Task to carry out: Beneath this line sits some data. Return only its lines from the one holding "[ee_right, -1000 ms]" through the one holding "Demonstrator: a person", inclusive, exactly, with the images removed.
________
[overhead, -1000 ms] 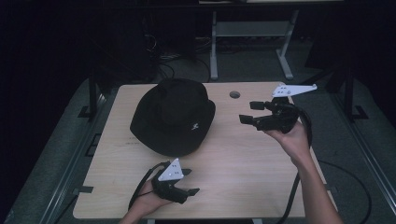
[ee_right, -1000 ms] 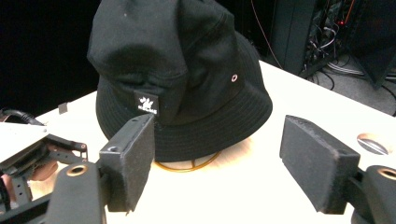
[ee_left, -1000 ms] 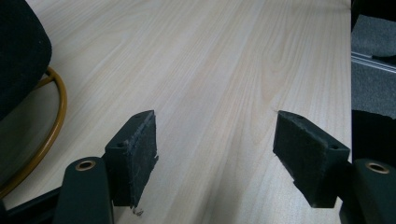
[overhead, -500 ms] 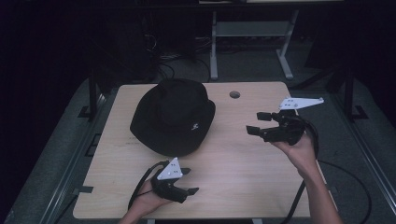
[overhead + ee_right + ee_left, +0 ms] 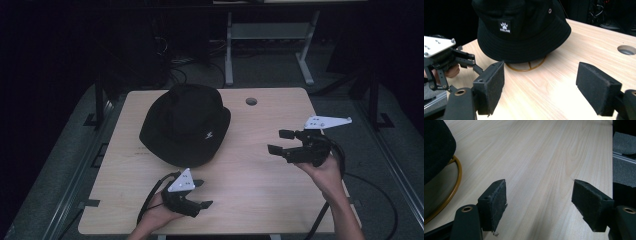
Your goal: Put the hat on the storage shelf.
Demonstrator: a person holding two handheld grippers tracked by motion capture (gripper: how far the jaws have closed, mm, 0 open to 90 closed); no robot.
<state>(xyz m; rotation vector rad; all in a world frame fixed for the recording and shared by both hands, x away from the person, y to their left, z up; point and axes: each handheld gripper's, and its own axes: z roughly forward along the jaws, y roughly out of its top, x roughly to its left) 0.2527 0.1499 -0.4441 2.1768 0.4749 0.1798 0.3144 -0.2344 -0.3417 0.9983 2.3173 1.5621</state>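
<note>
Jaws of both grippers stand spread with nothing between them. Between the two, a black bucket hat [image 5: 185, 125] sits on a brass-coloured wire ring [image 5: 526, 67] on the wooden tabletop [image 5: 250, 185]. Near its front brim lies the left gripper [image 5: 199, 194]; well apart hovers the right gripper [image 5: 280, 141].

A black bucket hat [image 5: 185, 125] sits crown-up on the far left part of the bench [image 5: 260, 200]. The brim slopes down all round. A small black label [image 5: 505, 27] with a white paw mark is sewn on the crown side, and a metal eyelet [image 5: 549, 10] shows nearer the top. The hat rests on a thin golden wire ring [image 5: 529, 66], part of which shows beneath the brim edge; the brim is raised slightly off the bench there.
</note>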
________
Exercise result:
[ee_right, -1000 ms] 
[ee_left, -1000 ms] 
[overhead, -500 ms] 
[overhead + ee_right + ee_left, +0 ms] 
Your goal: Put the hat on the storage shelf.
Demonstrator: a person holding two handheld grippers tracked by motion capture (gripper: how far the jaws have closed, mm, 0 open to 90 closed); no robot.

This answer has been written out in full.